Meta-bootstrapping (Riloff and Jones 1999) is a bootstrapping method that learns information extraction patterns and also generates noun phrases that belong to a semantic class at the same time. Given a few seed nouns that belong to a targeted semantic class, the meta-bootstrapping algorithm iteratively learns a new extraction pattern and then uses the learned pattern to hypothesize additional nouns that belong to the semantic class. The patterns learned by meta-bootstrapping are more akin to named entity recognition patterns than event role patterns, however, because they identify noun phrases that belong to general semantic classes, irrespective of any events.

Recently, Phillips and Riloff (Phillips and Riloff 2007) showed that bootstrapping methods can be used to learn event role patterns by exploiting role- identifying nouns as seeds.

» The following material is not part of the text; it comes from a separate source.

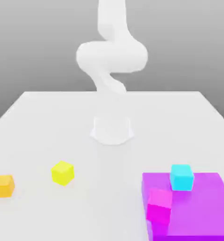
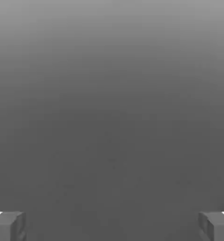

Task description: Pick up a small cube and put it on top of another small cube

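On table (image 1: pixel 48 122): yellow cube (image 1: pixel 62 172) at 8 o'clock from arm base (image 1: pixel 112 129), orange cube (image 1: pixel 3 186) farther out, well apart. Cyan cube (image 1: pixel 182 177) sits atop purple block (image 1: pixel 203 207) at 4 o'clock, magenta cube (image 1: pixel 159 205) touching block's near corner. Gripper (image 2: pixel 112 226) fingers (image 2: pixel 8 225) spread wide, nothing between.

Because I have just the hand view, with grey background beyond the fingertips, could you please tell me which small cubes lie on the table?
Observer: An orange cube and a yellow cube sit apart on the white table, toward the exterior view's left.
Operator: Thank you. Is there anything on the other side?
Observer: A cyan cube rests on top of a large purple block at the exterior view's right.
Operator: Is anything else near it?
Observer: A magenta cube is at that block's near left corner. I cannot tell whether it is on the block or beside it.
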Motion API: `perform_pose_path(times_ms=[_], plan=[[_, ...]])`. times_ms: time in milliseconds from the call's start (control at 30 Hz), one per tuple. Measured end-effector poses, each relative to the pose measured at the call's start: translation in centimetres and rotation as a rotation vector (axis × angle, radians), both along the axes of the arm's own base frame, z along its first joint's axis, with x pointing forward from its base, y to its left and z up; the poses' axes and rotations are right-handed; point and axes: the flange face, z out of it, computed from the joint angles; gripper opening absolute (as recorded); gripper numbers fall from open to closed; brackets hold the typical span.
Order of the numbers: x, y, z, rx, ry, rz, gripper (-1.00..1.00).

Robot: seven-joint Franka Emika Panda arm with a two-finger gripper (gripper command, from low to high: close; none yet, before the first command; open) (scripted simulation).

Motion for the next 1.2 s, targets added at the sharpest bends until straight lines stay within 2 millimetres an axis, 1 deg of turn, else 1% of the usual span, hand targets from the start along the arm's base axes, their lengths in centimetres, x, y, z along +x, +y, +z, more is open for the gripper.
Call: perform_pose_path(times_ms=[67, 167, 267, 367, 467, 567, 633, 733, 800, 933, 1000, 1100, 1133, 1200], plan=[[2.3, -2.3, -3.2, 0.017, 0.053, -0.101, 0.0], [4.8, -6.0, -8.0, 0.047, 0.126, -0.243, 0.0], [6.3, -10.0, -13.1, 0.085, 0.195, -0.382, 0.0], [6.8, -14.2, -18.4, 0.13, 0.26, -0.519, 0.0], [6.4, -18.3, -23.7, 0.182, 0.322, -0.653, 0.0], [5.2, -22.0, -29.1, 0.242, 0.381, -0.785, 0.0], [3.5, -24.8, -32.7, 0.29, 0.416, -0.886, 0.0], [0.6, -28.0, -37.9, 0.369, 0.466, -1.026, 0.0], [-1.0, -29.0, -41.3, 0.421, 0.499, -1.1, 0.0], [-4.5, -30.4, -47.6, 0.53, 0.555, -1.241, 0.0], [-5.0, -30.6, -50.2, 0.548, 0.561, -1.262, 0.0], [-5.2, -30.6, -54.0, 0.551, 0.564, -1.269, 0.0], [-5.2, -30.6, -54.7, 0.551, 0.565, -1.269, -1.0], [-5.2, -30.6, -54.7, 0.551, 0.565, -1.269, -1.0]])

A role-identifying noun is a word that, by virtue of its lexical semantics, identifies the role that the noun plays with respect to an event. For example, the definition of the word kidnapper is the agent of a kidnapping event. By using role-identifying nouns as seeds, the Basilisk bootstrapping algorithm (Thelen and Riloff 2002) can be used to learn both event extraction patterns as well as additional role-identifying nouns.

Finally, Shinyama and Sekine (Shinyama and Sekine 2006) have developed an approach for completely unsupervised learning of information extraction patterns. Given texts for a new domain, relation discovery methods are used to preemptively learn the types of relations that appear in domain-specific documents. The On-Demand Information Extraction (ODIE) system (Sekine 2006) accepts a user query for a topic, dynamically learns IE patterns for salient relations associated with the topic, and then applies the patterns to fill in a table with extracted information related to the topic.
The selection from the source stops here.